Task requirements
Every line in the entries where "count" is found should be copied.

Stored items
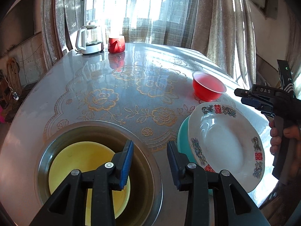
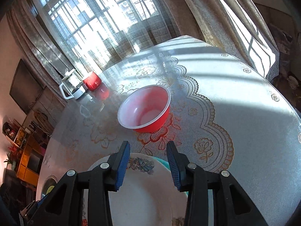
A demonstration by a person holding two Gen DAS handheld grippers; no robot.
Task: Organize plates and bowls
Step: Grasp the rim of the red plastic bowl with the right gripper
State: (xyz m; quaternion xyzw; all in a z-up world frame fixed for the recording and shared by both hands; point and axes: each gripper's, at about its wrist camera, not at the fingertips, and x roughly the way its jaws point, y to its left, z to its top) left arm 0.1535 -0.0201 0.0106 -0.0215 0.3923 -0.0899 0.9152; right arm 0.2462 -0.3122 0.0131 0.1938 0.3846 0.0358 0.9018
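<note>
A steel basin (image 1: 150,179) at the near left holds a yellow plate (image 1: 79,158). My left gripper (image 1: 150,162) hangs open and empty over the basin's right rim. To its right a white patterned plate (image 1: 225,146) lies on a teal plate (image 1: 182,137). A red bowl (image 1: 208,87) stands beyond them. My right gripper (image 2: 148,162) is open and empty above the white plate (image 2: 146,194), with the red bowl (image 2: 146,111) just ahead and the teal plate's edge (image 2: 161,161) showing. It also shows in the left wrist view (image 1: 246,97).
A glass kettle (image 1: 90,39) and a red mug (image 1: 116,44) stand at the table's far left edge. The table (image 1: 150,71) has a lace-pattern cover. Curtains and a window lie behind. The table's right edge (image 2: 282,101) drops off near the curtain.
</note>
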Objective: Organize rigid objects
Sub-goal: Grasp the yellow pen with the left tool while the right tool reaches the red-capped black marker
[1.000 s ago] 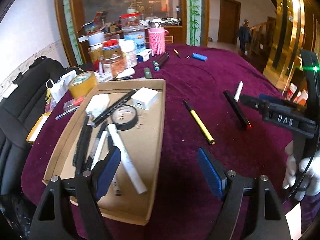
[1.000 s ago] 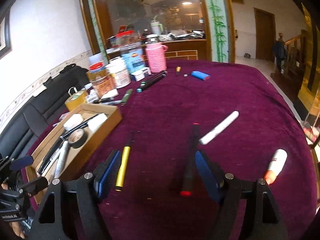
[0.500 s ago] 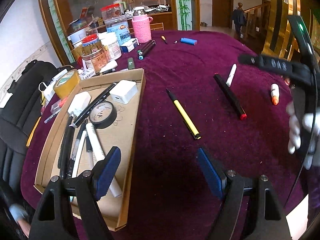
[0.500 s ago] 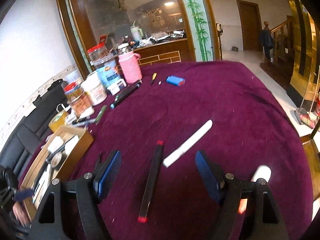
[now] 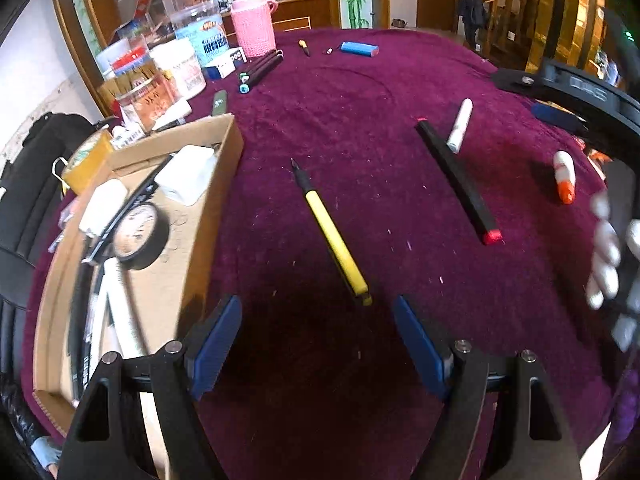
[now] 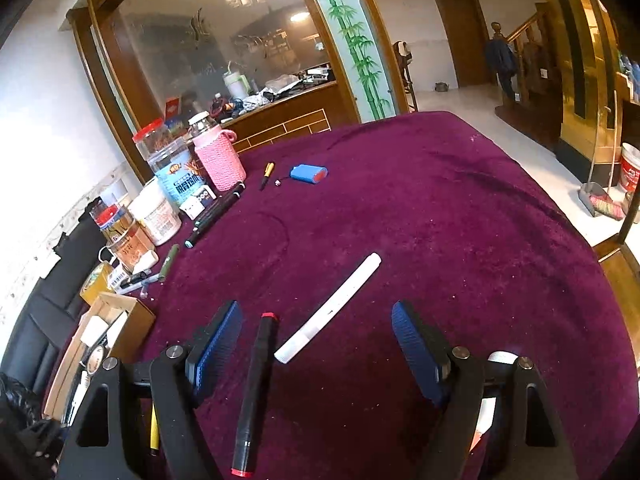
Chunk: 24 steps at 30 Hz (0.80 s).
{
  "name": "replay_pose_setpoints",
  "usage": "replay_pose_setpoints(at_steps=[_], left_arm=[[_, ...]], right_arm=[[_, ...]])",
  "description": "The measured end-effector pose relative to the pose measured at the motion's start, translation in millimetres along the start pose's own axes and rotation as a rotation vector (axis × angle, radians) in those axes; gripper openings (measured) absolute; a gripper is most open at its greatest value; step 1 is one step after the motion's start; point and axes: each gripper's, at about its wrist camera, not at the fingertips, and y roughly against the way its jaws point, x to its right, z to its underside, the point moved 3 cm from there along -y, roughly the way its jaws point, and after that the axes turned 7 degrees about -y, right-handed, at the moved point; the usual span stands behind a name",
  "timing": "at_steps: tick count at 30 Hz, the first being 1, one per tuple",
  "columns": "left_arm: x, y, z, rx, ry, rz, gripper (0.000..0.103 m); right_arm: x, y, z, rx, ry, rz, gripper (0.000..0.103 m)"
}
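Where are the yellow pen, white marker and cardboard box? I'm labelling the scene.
yellow pen (image 5: 336, 240), left wrist view, mid-barrel
white marker (image 6: 332, 306), right wrist view, mid-body
cardboard box (image 5: 218, 196), left wrist view, right wall

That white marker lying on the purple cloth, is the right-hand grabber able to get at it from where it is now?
Probably yes. The right gripper is open, and the white marker lies flat with its near end between the fingers. Only the black marker lies close beside it, not touching, so it might get nudged.

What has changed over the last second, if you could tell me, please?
The right gripper has advanced over the black marker and white pen; the left gripper swung from the cardboard box toward the yellow pen. Both stay open; objects unmoved.
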Motion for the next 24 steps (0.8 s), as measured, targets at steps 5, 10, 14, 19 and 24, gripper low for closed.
replay_pose_setpoints(at_steps=[5,10,14,19,24], left_arm=[[-14,-29,-12,0.002,0.052,-0.065,0.078],[-4,-36,-19,0.025,0.02,-0.064,0.078],[-6,-39,-21,0.034,0.009,-0.043,0.079],[-6,-39,-21,0.054,-0.005,-0.04,0.08],[-4,-41,-24,0.047,0.001,-0.039,0.082]], right_arm=[[-5,-2,4,-0.021,0.0,-0.026,0.081],[-7,-2,7,-0.008,0.023,-0.002,0.081],[-4,-7,8,-0.013,0.026,0.023,0.081],[-3,-14,10,-0.033,0.027,0.041,0.081],[-3,-13,10,-0.028,0.031,0.041,0.081]])
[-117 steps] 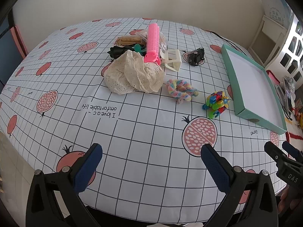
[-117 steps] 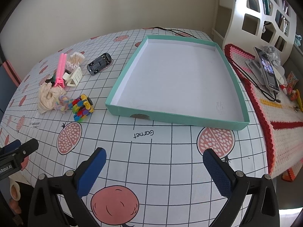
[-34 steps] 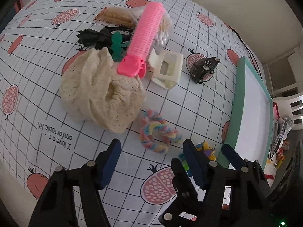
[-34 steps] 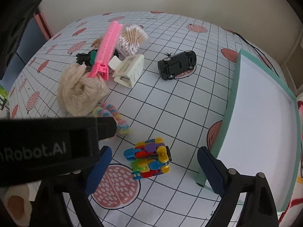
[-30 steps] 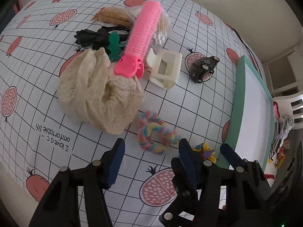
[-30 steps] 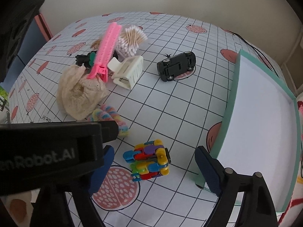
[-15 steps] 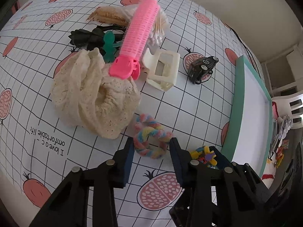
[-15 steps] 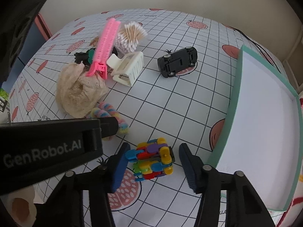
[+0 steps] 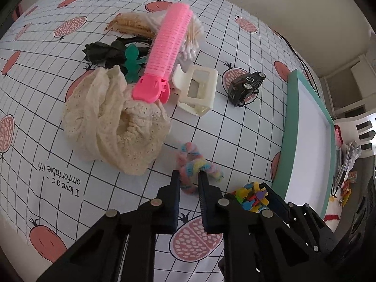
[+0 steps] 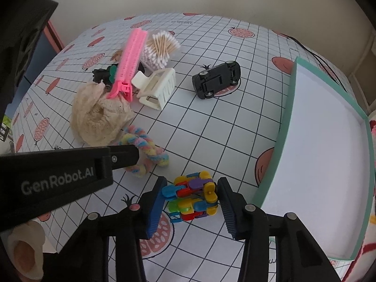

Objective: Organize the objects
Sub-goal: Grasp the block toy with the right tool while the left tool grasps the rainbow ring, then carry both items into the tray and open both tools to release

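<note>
My left gripper (image 9: 189, 178) is shut on a pastel rainbow scrunchie (image 9: 199, 164), pinching one loop of it on the pomegranate-print tablecloth. In the right wrist view its black finger (image 10: 127, 154) reaches onto the same scrunchie (image 10: 150, 145). The right gripper (image 10: 191, 197) has its jaws closing on a colourful linked block toy (image 10: 190, 195), with a blue pad touching each side. That toy (image 9: 251, 196) also shows in the left wrist view. A teal tray (image 10: 285, 117) with a white floor lies just right of the toy.
Behind the scrunchie lie a cream lace scrunchie (image 9: 112, 122), a pink hair clip (image 9: 169, 54), a white claw clip (image 9: 197, 91), a black toy car (image 9: 246, 85), cotton swabs (image 10: 159, 47) and dark hair pieces (image 9: 101, 51). The teal tray's wall (image 9: 290, 129) is at right.
Both pairs of jaws have drawn in: the left from wide apart to pinching the pastel scrunchie, the right from wide apart to touching the block toy's sides. Neither hand has shifted.
</note>
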Demonstrator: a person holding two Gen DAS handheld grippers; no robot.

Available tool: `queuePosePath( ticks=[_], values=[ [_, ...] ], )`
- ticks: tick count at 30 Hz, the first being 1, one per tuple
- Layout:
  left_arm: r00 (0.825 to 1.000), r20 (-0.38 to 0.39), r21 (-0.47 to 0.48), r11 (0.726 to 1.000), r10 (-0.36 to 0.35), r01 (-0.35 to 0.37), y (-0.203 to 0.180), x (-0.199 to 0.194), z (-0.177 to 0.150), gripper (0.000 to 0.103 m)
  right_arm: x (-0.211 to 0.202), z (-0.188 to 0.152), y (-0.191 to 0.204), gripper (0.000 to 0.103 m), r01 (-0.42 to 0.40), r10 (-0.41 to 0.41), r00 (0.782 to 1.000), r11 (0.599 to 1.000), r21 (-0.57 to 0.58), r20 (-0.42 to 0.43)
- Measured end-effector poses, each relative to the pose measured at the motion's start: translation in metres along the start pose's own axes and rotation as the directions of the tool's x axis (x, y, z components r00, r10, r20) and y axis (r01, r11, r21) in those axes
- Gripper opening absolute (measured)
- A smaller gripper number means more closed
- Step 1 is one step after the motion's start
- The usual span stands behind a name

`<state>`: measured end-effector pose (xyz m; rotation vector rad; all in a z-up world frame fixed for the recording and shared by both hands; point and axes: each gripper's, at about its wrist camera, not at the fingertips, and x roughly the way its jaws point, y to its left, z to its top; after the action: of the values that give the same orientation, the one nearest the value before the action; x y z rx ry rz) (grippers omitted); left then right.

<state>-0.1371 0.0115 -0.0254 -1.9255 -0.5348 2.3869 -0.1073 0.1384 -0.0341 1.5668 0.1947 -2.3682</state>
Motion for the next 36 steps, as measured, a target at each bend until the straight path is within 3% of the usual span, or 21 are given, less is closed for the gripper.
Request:
queuePosePath(
  ticks=[11,16,19,25,30,36],
  values=[
    [0.999,0.043,0.005,1.000,-0.013,0.013,0.002,-0.015,-0.003,0.011,-0.009,0.001,-0.001,0.045,-0.011,0.011,1.000,1.000,0.010,0.012],
    [0.993,0.117,0.011,0.999,-0.031,0.030,0.006,-0.035,-0.004,0.011,-0.014,0.002,0.000,0.044,-0.014,0.014,1.000,1.000,0.006,0.028],
    [0.978,0.203,0.022,0.998,-0.054,0.051,0.005,-0.055,-0.003,0.011,-0.024,0.004,-0.003,0.044,-0.019,0.017,0.998,1.000,0.021,0.065],
    [0.927,0.364,0.101,0.993,-0.092,0.059,-0.016,-0.084,-0.002,0.011,-0.046,0.009,-0.024,0.044,0.032,-0.048,0.986,0.995,0.099,0.158],
    [0.915,0.369,0.161,0.981,-0.162,0.108,-0.039,-0.084,-0.006,0.011,-0.058,0.010,-0.065,0.044,0.091,-0.141,0.968,0.968,0.234,0.206],
    [0.908,0.345,0.222,0.961,-0.237,0.166,-0.077,-0.076,-0.015,0.011,-0.058,0.005,-0.117,0.044,0.161,-0.234,0.956,0.923,0.349,0.179]
  ],
)
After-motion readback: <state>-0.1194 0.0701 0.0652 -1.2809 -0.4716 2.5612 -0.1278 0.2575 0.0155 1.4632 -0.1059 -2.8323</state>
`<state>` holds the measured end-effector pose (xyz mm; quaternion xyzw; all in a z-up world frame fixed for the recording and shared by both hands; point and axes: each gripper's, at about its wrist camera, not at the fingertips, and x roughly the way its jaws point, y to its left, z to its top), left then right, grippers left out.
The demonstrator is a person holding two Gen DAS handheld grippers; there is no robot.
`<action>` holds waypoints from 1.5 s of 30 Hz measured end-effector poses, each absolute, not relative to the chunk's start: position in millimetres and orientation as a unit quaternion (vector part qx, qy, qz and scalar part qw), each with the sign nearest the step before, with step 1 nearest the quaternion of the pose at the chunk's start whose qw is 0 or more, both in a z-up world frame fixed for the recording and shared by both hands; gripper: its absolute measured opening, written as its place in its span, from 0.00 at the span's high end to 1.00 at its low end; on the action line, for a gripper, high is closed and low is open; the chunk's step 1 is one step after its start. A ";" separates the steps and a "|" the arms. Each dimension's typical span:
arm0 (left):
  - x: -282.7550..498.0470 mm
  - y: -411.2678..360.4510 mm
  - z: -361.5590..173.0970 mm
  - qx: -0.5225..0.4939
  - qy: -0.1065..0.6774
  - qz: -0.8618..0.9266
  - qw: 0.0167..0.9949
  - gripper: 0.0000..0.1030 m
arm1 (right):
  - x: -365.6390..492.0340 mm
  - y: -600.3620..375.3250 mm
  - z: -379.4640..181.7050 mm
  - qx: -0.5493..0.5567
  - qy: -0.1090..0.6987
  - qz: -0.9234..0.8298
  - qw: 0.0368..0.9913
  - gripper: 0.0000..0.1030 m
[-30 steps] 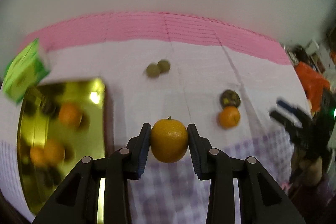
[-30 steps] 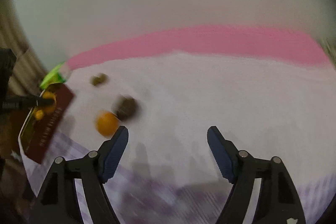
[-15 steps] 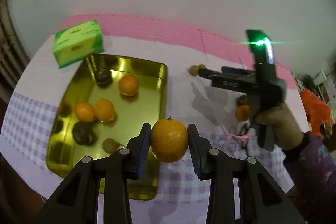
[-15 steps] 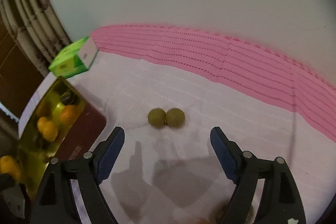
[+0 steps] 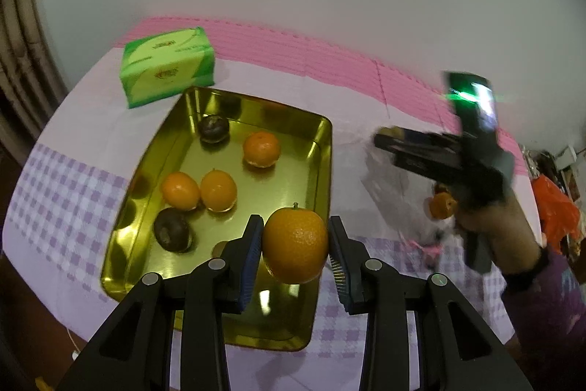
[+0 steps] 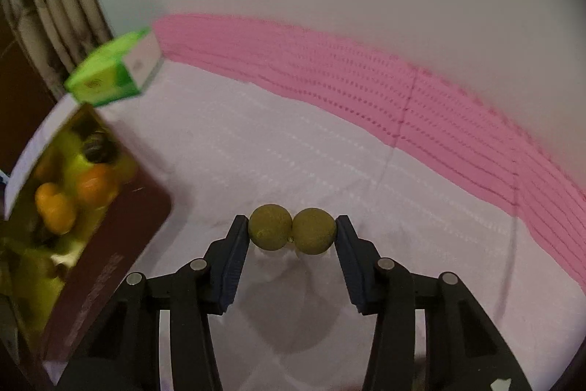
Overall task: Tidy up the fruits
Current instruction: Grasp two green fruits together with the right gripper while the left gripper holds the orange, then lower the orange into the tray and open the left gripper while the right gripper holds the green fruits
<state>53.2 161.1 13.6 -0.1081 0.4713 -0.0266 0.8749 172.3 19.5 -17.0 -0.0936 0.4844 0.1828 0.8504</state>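
My left gripper is shut on an orange, held above the near right part of the gold tray. In the tray lie three oranges and two dark fruits. In the right wrist view my right gripper is closing, and its pads press on a pair of small green fruits sitting side by side on the white cloth. The right gripper also shows in the left wrist view, blurred. One more orange lies on the cloth behind it.
A green box stands beyond the tray's far left corner. A pink strip runs along the wall at the table's back. A person's hand holds the right gripper, and an orange bag lies at the far right.
The left gripper carried its orange leftward to over the tray. The right gripper swung to the green fruits and its jaws closed from wide apart onto the pair.
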 end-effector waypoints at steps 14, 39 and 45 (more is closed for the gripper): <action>19.2 173.6 11.0 -0.097 0.461 0.006 0.882 0.65 | -14.7 -31.9 35.0 -0.020 0.390 0.229 0.892 0.57; 70.5 154.6 -32.8 -0.031 0.488 0.003 0.872 0.65 | -43.0 -42.0 52.2 -0.021 0.372 0.225 0.900 0.57; 86.2 151.7 -37.3 -0.020 0.493 0.000 0.870 0.64 | -42.1 -40.6 47.5 -0.021 0.380 0.225 0.897 0.57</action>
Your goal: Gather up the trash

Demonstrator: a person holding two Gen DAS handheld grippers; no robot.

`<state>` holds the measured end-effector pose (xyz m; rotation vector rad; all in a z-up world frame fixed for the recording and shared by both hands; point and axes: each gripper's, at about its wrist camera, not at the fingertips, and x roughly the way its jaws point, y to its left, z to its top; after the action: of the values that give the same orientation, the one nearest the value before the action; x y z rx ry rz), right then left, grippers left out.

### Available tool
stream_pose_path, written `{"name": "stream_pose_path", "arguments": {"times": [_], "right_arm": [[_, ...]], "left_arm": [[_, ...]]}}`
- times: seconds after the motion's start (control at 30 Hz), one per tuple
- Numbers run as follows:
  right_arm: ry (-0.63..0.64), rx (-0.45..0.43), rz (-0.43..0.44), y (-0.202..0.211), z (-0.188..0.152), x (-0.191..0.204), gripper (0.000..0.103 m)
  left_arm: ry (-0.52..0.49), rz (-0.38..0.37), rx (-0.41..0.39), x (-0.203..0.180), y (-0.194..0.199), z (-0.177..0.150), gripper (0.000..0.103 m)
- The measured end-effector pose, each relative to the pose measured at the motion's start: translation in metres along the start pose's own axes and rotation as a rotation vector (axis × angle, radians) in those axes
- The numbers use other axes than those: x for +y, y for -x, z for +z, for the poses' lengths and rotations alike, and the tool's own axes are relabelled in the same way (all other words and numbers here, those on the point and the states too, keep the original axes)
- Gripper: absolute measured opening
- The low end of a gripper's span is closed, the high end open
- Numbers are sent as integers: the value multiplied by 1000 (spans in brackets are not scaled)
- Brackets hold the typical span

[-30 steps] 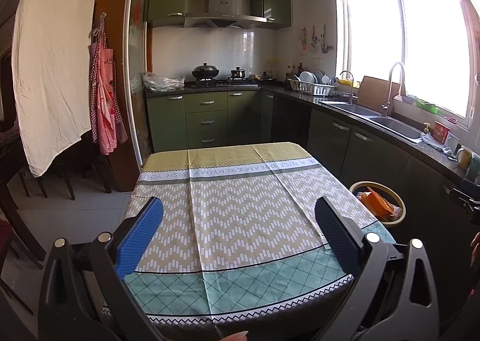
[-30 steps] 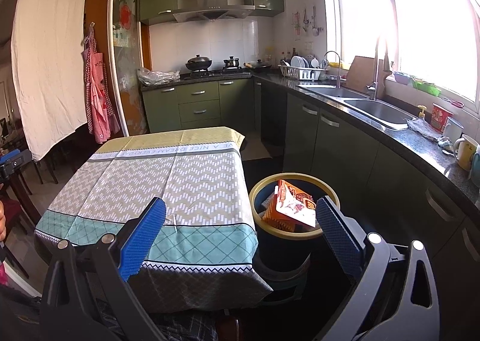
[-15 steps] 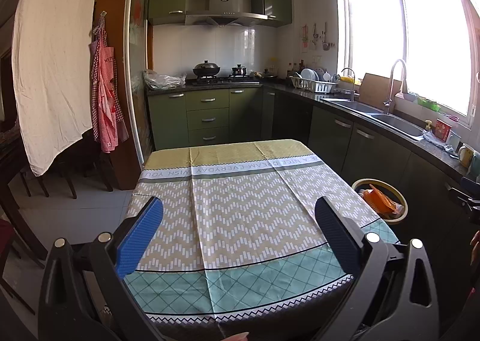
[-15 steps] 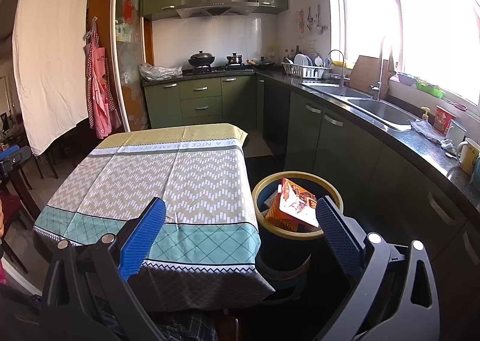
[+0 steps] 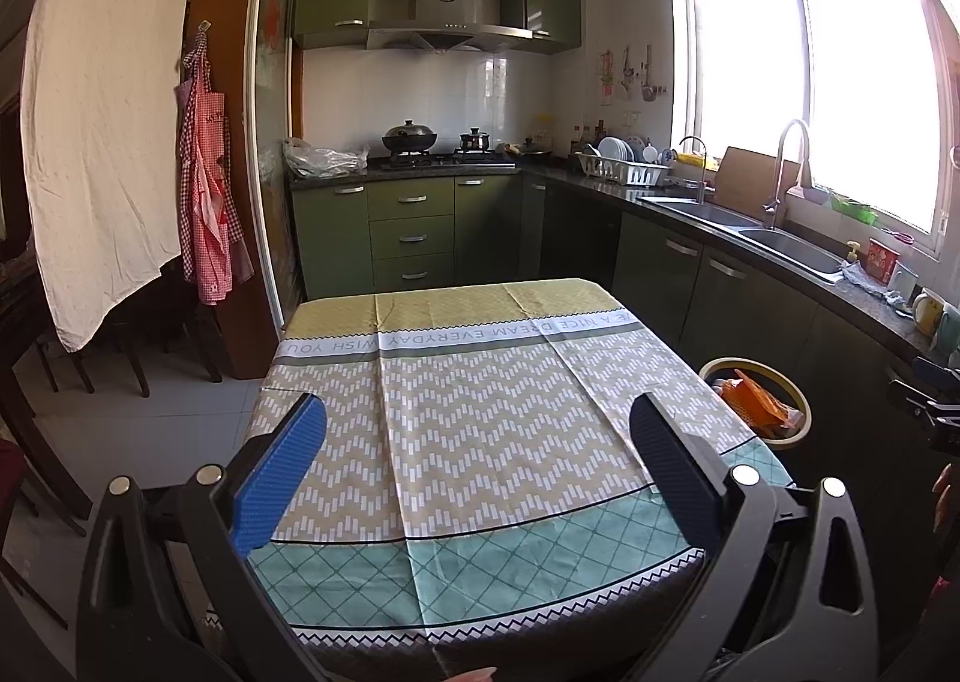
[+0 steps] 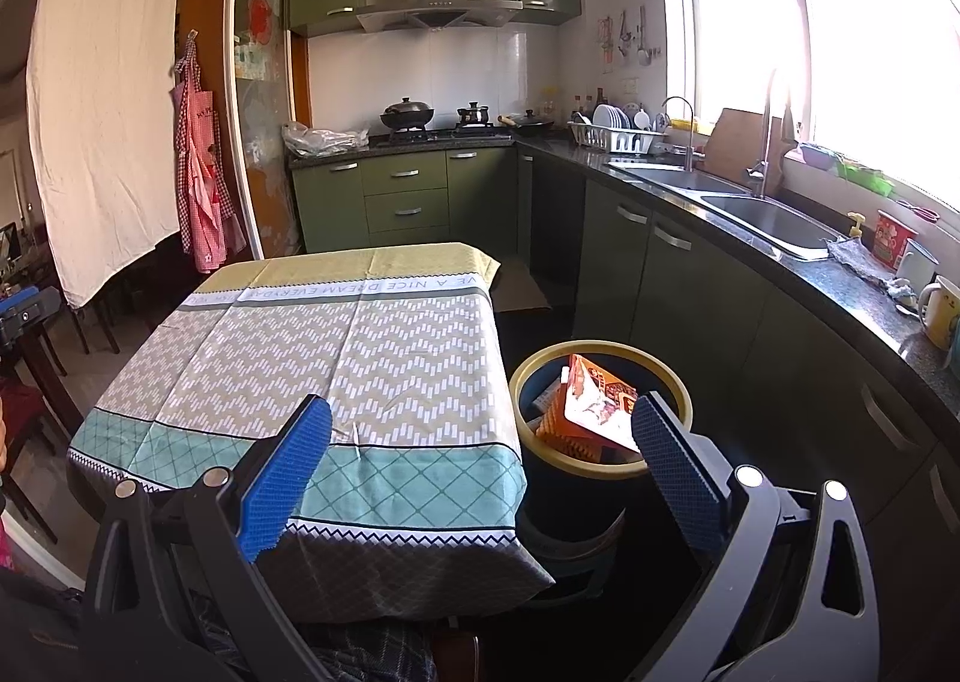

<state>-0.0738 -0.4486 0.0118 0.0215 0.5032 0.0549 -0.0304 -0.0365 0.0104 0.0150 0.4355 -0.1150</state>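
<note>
We hold the left gripper (image 5: pixel 477 436) wide over the table (image 5: pixel 480 418). Right gripper (image 6: pixel 480 436) also wide, empty – only its view shows the orange packet (image 6: pixel 591 406) inside the bin (image 6: pixel 600 466) beside the table. Green kitchen cabinets (image 6: pixel 408 196) behind, sink (image 6: pixel 762 220) at right.

The left gripper (image 5: pixel 477 463) hangs level, blue-padded fingers (image 5: pixel 282 469) spread wide with nothing between them. The right gripper (image 6: pixel 480 463) is likewise level, its fingers (image 6: pixel 288 469) parted wide and empty.
</note>
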Motion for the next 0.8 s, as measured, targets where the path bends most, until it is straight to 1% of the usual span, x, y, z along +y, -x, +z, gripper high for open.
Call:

Answer area
  "timing": "at_steps: tick count at 30 Hz, the first being 1, one per tuple",
- ticks: tick count at 30 Hz, the first being 1, one per tuple

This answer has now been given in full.